Stream in Shropshire and Worcestershire, England

Dowles Brook flows through the heart of the Wyre Forest, into the former civil parish of Dowles (from which it gets its name) and into the River Severn.

== History ==

In 1902, ornithologist and naturalist Jannion Steele Elliott purchased the Elizabethan era building Dowles Manor, near the confluence of Dowles Brook into the Severn. By the time of his death, in 1942, he had bought up the surrounding land, piecemeal, until he owned the portion of the valley, formed by the Dowles Brook, surrounding Dowles Manor; he maintained this land as a nature reserve.

== Conservation ==

During the summer of 2012, with funding from the Environment Agency, the Worcestershire Wildlife Trust attempted an ambitious project to eradicate the invasive Himalayan Balsam from a 3 km watercourse, hoping to improve biodiversity and reduce soil erosion.
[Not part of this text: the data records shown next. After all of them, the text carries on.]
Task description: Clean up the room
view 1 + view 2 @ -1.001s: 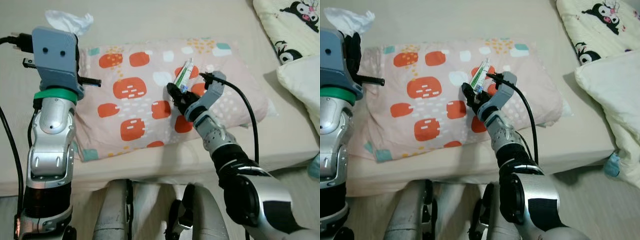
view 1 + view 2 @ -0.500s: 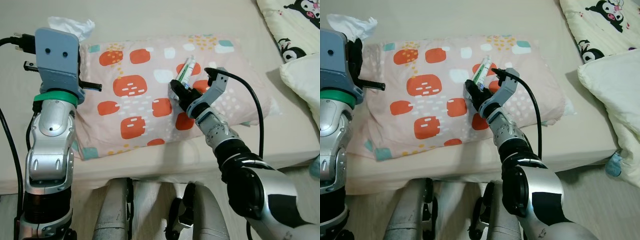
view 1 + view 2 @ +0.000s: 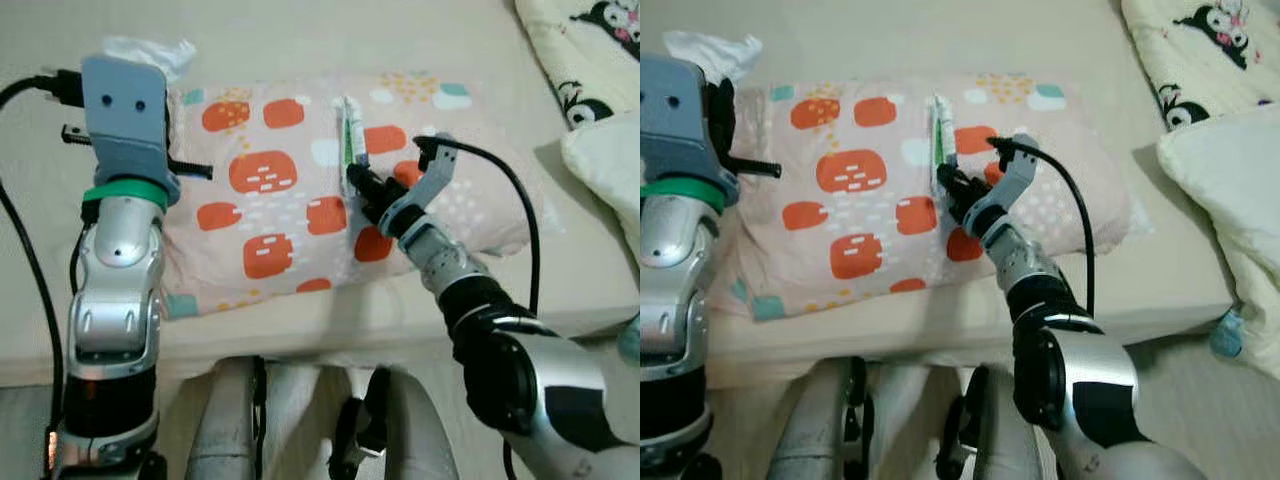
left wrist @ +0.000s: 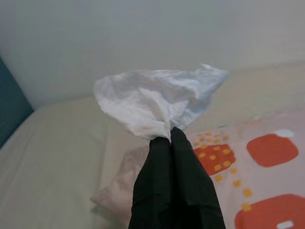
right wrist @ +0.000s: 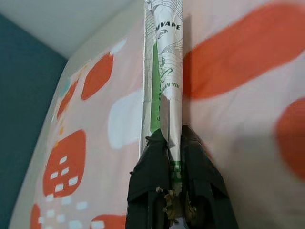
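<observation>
Robot's standing at the near edge of the bed (image 3: pixel 300 40), both arms up over a pink pillow (image 3: pixel 270 215) w/ orange blotches. The pillow lies along the bed's near edge, a bit askew, its near-left corner almost at the mattress edge.

Right gripper (image 3: pixel 357 183) is over the middle of the pillow, toward its far edge. Fingers are pinched tight on the bottom end of a white-and-green tube (image 3: pixel 348 135); in the right wrist view the tube (image 5: pixel 164 76) sits squeezed between the two black fingers (image 5: pixel 148 167) w/ no gap left. The tube sticks up and away from the claw toward the pillow's far edge, roughly straight, green stripe along its length w/ some print on it. Can't tell if its far end touches the fabric or hangs just above. A black cable (image 3: pixel 500 200) loops off the right wrist over the pillow's right half.

Left gripper (image 4: pixel 167 138) is held up by the pillow's far-left corner, fingers closed together on a crumpled white tissue (image 4: pixel 155 102). The tissue fans out past the fingertips, clear of the bed. From the head cam a bit of the tissue (image 3: pixel 150 50) peeks out behind the grey-blue wrist housing (image 3: pixel 125 110).

At the bed's right edge there's a cream blanket w/ black cartoon figures (image 3: pixel 585 45), well apart from the pillow, and a white cushion (image 3: pixel 605 165) just below it.
</observation>
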`<state>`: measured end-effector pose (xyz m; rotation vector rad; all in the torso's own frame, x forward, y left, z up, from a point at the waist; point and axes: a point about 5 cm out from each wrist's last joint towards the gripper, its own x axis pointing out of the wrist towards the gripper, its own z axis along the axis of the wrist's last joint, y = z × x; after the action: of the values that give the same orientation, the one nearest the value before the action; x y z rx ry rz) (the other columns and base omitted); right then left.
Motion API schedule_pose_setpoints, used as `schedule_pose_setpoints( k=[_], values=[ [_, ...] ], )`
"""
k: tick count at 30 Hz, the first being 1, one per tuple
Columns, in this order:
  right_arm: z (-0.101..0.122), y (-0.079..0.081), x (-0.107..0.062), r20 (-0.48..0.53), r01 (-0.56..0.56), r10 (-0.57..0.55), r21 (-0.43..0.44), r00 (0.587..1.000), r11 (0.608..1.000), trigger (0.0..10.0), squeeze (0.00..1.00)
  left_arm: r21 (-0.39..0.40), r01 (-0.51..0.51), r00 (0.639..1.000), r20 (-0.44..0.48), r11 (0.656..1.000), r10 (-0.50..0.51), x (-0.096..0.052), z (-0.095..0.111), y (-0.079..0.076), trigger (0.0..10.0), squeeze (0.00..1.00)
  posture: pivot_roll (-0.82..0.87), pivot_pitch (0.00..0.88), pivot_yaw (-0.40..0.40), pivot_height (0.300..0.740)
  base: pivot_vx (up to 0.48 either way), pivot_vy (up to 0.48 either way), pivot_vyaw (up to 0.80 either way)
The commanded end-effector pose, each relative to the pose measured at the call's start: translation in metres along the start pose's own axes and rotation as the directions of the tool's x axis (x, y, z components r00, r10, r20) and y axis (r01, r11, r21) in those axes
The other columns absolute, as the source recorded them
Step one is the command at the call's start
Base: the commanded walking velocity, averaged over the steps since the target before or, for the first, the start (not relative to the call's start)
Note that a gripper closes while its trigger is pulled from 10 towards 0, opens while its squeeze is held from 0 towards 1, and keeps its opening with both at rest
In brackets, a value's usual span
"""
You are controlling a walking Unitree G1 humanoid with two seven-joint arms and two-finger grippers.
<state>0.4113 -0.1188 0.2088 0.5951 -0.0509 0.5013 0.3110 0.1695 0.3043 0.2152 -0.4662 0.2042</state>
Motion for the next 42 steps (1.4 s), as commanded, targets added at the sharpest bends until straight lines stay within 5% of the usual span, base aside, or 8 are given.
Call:
schedule_pose_setpoints(
  k=[1, 11, 12, 15, 18, 22, 34, 42],
  values=[
    [0.005, -0.001, 0.0, 0.017, -0.008, 0.008, -0.01, 1.0, 1.0, 0.0, 0.0, -0.01, 0.013, 1.0, 0.005, 1.0, -0.013, -0.001, -0.002, -0.006, 10.0, 0.0, 0.26, 0.226, -0.082, 0.623, 0.0, 0.0, 0.0],
    [0.038, 0.004, -0.01, 0.18, -0.093, 0.137, -0.238, 0.974, 0.967, 0.0, 0.0, -0.132, 0.132, 0.99, -0.041, 0.982, -0.139, -0.008, -0.013, -0.034, 10.0, 0.0, 0.18, 0.142, -0.091, 0.623, 0.0, 0.0, 0.0],
    [0.04, 0.003, -0.02, 0.233, -0.062, 0.134, -0.294, 0.963, 0.954, 10.0, 0.0, -0.191, 0.219, 0.969, -0.072, 0.957, -0.236, -0.016, -0.019, -0.043, 10.0, 0.0, 0.16, 0.129, -0.089, 0.623, 0.0, 0.0, 0.0],
    [0.035, 0.0, -0.034, 0.283, -0.005, 0.108, -0.341, 0.953, 0.94, 10.0, 0.0, -0.213, 0.28, 0.948, -0.091, 0.936, -0.304, -0.025, -0.026, -0.048, 10.0, 0.0, 0.14, 0.108, -0.083, 0.623, 0.0, 0.0, 0.0],
    [0.006, -0.015, -0.09, 0.402, 0.289, -0.102, -0.44, 0.91, 0.85, 10.0, 0.0, -0.214, 0.343, 0.907, -0.179, 0.915, -0.382, -0.049, -0.052, -0.045, 10.0, 0.0, 0.12, 0.089, -0.059, 0.623, 0.0, 0.0, 0.0],
    [-0.005, -0.023, -0.112, 0.435, 0.387, -0.179, -0.456, 0.883, 0.801, 10.0, 0.0, -0.145, 0.345, 0.904, -0.213, 0.927, -0.37, -0.052, -0.068, -0.041, 10.0, 0.0, 0.09, 0.068, -0.033, 0.623, 0.0, 0.0, 0.0],
    [0.007, -0.022, -0.123, 0.505, 0.507, -0.226, -0.531, 0.833, 0.678, 10.0, 0.0, -0.087, 0.356, 0.905, -0.214, 0.93, -0.367, -0.042, -0.081, -0.043, 10.0, 0.0, 0.07, 0.02, -0.02, 0.643, 0.0, 0.0, 0.0],
    [0.004, -0.02, -0.121, 0.496, 0.506, -0.232, -0.538, 0.837, 0.674, 10.0, 0.0, -0.081, 0.36, 0.899, -0.236, 0.93, -0.369, -0.045, -0.09, -0.042, 10.0, 0.0, 0.07, 0.016, -0.026, 0.673, 0.0, 0.0, 0.0]
  ],
)
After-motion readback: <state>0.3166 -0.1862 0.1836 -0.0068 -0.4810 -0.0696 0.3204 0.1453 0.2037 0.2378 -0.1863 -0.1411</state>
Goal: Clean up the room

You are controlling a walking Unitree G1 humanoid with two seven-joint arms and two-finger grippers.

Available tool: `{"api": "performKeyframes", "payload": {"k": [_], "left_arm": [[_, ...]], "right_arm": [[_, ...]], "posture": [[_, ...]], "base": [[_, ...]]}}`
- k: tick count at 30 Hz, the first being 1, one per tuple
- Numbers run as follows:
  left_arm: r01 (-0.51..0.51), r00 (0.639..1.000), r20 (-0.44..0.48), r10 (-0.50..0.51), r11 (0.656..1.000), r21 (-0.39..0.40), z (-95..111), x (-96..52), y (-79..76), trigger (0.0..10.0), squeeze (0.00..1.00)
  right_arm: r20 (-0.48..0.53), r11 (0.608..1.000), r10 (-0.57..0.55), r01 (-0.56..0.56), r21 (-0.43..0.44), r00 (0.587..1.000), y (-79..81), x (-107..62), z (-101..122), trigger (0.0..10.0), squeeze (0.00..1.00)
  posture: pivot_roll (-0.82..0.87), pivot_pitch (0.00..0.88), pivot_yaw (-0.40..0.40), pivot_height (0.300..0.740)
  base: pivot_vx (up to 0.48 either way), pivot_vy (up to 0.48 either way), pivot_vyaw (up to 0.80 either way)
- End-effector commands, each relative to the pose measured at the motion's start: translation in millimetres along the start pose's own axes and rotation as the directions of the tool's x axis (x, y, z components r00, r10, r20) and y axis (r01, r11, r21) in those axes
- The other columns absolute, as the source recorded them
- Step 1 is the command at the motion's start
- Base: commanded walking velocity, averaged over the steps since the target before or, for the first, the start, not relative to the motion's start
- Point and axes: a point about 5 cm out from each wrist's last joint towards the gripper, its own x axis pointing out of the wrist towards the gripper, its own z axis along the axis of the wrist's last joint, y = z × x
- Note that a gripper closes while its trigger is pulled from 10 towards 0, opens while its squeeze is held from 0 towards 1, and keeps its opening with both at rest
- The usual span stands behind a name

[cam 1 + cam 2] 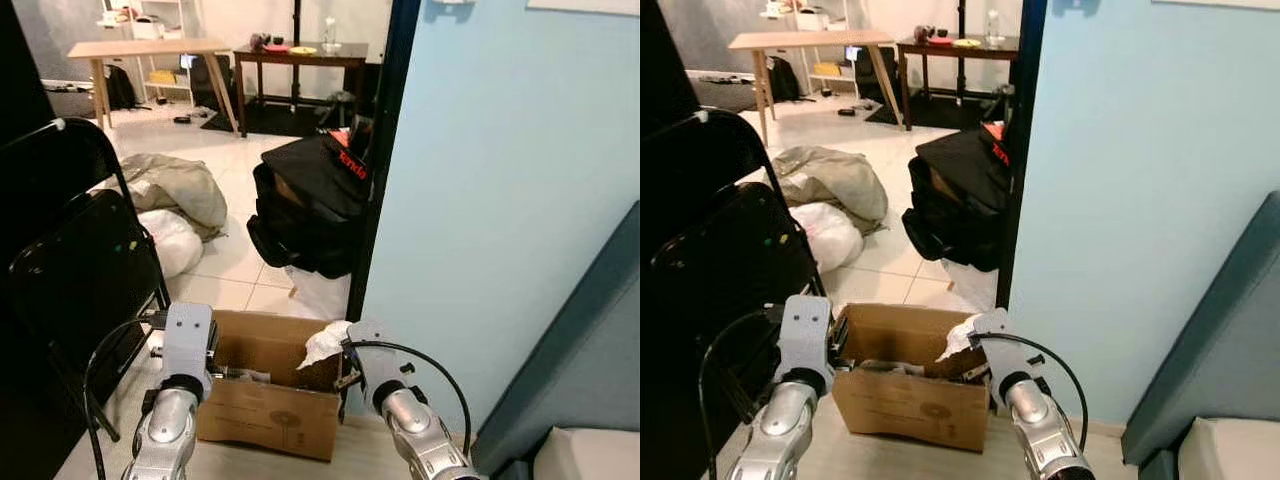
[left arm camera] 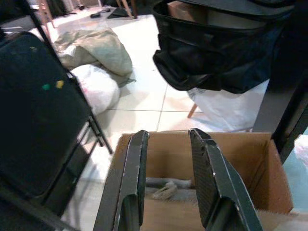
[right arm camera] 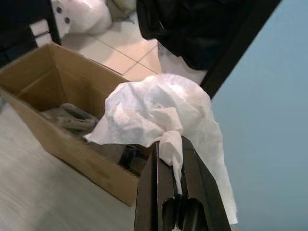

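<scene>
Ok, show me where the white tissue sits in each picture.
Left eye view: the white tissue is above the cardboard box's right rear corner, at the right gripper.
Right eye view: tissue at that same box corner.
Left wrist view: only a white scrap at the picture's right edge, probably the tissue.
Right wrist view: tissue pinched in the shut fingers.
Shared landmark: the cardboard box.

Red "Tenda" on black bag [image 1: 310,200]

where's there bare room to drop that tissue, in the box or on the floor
The cardboard box has open room on its left side, beside a little debris at its bottom. Bare tile lies between the white bag and the black bag. The right gripper grips the tissue above the box's crowded right corner.
</scene>
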Motion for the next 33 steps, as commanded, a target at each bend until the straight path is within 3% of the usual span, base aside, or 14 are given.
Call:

A pilot project was carried out on the Lem Brook, a tributary of the Dowles Brook. This was a success. However, as the seeds persist in the soil for up to two years: repeat eradication was planned for 2014 followed by close monitoring.

Beavers had been hunted to extinction in the Wyre Forest area during the 16th century. To reverse this, in April 2024, a population of 6 Eurasian Beavers (two adults and four kits) were reintroduced to an enclosure on a tributary of Dowles Brook, marking a key point in conservation and reintroduction of native species to the area.